WORK REQUEST:
Output only the lines from the start of the entries through the line holding "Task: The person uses". Each line must match the original exactly.

DATA EXCERPTS:
● ● ● ●

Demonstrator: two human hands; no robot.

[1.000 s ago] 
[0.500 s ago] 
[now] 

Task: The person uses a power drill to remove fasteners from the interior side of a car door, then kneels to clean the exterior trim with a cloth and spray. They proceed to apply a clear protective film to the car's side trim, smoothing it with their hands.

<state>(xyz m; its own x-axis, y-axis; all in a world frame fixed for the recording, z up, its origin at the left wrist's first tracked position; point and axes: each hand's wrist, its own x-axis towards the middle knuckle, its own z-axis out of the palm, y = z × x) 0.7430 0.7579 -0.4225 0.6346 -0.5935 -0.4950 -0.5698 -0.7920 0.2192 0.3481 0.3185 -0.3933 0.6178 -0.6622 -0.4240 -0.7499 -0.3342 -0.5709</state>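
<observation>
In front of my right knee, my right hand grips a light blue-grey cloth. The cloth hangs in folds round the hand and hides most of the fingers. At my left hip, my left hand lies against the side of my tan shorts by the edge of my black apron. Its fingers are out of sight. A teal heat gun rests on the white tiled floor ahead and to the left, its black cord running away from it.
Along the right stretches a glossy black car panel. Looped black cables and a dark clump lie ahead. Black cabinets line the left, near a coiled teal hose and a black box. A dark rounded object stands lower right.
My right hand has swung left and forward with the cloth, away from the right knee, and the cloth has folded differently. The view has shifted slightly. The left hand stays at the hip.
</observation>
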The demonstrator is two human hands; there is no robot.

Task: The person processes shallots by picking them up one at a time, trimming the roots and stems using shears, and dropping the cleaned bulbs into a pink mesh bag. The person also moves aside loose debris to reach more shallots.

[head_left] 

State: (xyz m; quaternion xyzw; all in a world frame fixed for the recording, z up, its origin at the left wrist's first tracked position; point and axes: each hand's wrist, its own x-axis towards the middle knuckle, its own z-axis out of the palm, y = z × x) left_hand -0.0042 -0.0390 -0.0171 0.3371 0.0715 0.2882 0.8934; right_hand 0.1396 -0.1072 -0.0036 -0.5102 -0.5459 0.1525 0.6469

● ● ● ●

WRITTEN SOLUTION:
Demonstrator: two human hands; no robot.

[1.000 s ago] 
[0.500 s ago] 
[now] 

Task: The person uses a power drill to remove fasteners from the interior side of a car door, then kneels to clean the exterior trim with a cloth and spray. They proceed to apply a clear protective film to the car's side trim, smoothing it with their hands.

The required output has been supplied.